• TASK REQUIREMENTS:
Set down word for word each line from the start of the listing through the line that contains "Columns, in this", both included.

• INPUT DATA:
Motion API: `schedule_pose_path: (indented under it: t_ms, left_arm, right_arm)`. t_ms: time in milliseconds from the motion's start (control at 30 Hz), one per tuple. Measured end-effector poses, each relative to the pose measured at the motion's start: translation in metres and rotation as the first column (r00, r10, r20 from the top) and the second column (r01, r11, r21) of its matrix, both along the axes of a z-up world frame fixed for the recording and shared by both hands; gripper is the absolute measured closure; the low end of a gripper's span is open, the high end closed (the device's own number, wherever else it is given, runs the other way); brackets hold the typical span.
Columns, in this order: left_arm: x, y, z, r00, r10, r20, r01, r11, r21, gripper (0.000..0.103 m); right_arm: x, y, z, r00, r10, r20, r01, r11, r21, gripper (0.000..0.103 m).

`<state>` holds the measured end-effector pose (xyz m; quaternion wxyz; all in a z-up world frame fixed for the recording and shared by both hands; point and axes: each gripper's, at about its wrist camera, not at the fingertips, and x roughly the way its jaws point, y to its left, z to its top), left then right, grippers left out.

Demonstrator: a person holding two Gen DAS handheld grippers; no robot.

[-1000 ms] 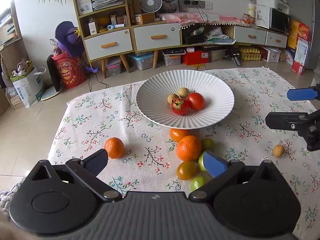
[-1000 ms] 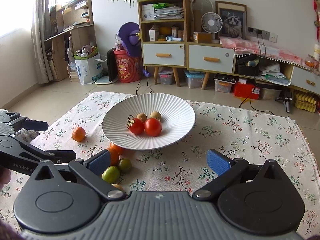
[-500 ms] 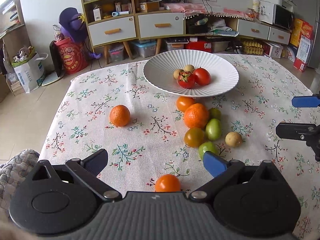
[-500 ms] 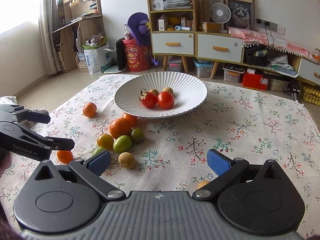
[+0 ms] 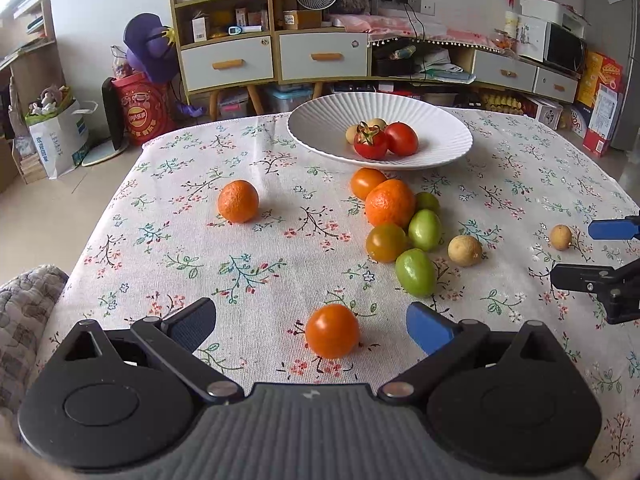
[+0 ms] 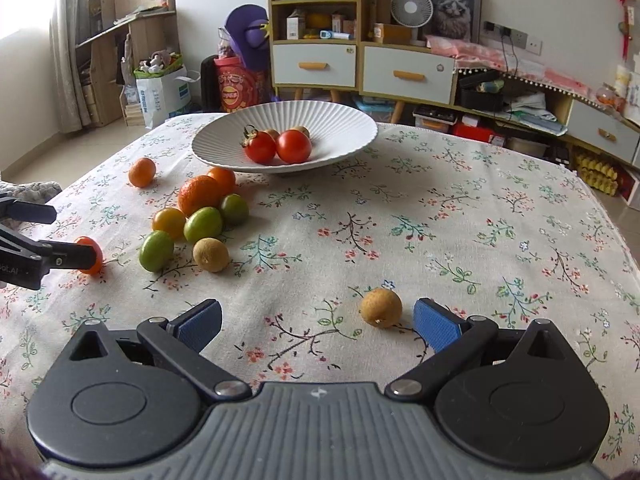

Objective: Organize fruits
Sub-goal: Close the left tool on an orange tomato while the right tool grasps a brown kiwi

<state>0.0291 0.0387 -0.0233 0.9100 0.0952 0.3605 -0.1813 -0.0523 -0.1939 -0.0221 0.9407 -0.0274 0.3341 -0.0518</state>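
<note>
Looking along my left tongs (image 5: pixel 311 327), I find both jaws spread wide and holding nothing, with an orange tomato (image 5: pixel 333 331) sitting on the tablecloth (image 5: pixel 256 248) right between the tips. A second ago this view was up close to the white plate (image 5: pixel 320 132); now I've drawn back and dropped low, so the near edge of the cloth and this stray tomato have come into frame. Further off lie a lone mandarin (image 5: pixel 238 201), the cluster below the plate — big orange (image 5: pixel 390 203), green tomatoes (image 5: pixel 415 272), a yellowish one (image 5: pixel 386 242) — and a small longan (image 5: pixel 465 251). The plate itself has two red tomatoes (image 5: pixel 386 141) and some longans in it. None of the loose fruit has shifted, I'd say; only I moved.

From my right tongs (image 6: pixel 318 322) the story is the same: wide open, empty, pulled back toward me and lowered. A brown longan (image 6: pixel 381 307) rests just inside the right pad (image 6: pixel 436 324), close to it but not gripped. At the left edge my other tongs stand around the orange tomato (image 6: pixel 89 255).

So both tools now bracket a fruit — I judge the next step is closing on each and carrying it to the plate (image 6: pixel 340 136). The longan sits off-centre, so it may roll when I squeeze.
</note>
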Motion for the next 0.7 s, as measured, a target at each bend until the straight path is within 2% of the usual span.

• SOLUTION TO THIS TASK:
Motion API: `schedule_pose_path: (indented under it: t_ms, left_arm, right_arm)`. t_ms: time in milliseconds from the motion's start (control at 30 Hz), one per tuple. Measured end-effector poses, each relative to the pose measured at the motion's start: translation in metres and rotation as the first column (r00, r10, r20 from the top) and the second column (r01, r11, r21) of its matrix, both along the axes of a z-up world frame fixed for the recording and shared by both hands; gripper is the absolute measured closure; the low end of a gripper's span is open, the high end closed (the device's own number, wherever else it is given, runs the other way); brackets hold the typical span.
Columns, in this order: left_arm: x, y, z, r00, r10, r20, r01, r11, r21, gripper (0.000..0.103 m); right_arm: x, y, z, r00, r10, r20, r01, r11, r21, gripper (0.000..0.103 m).

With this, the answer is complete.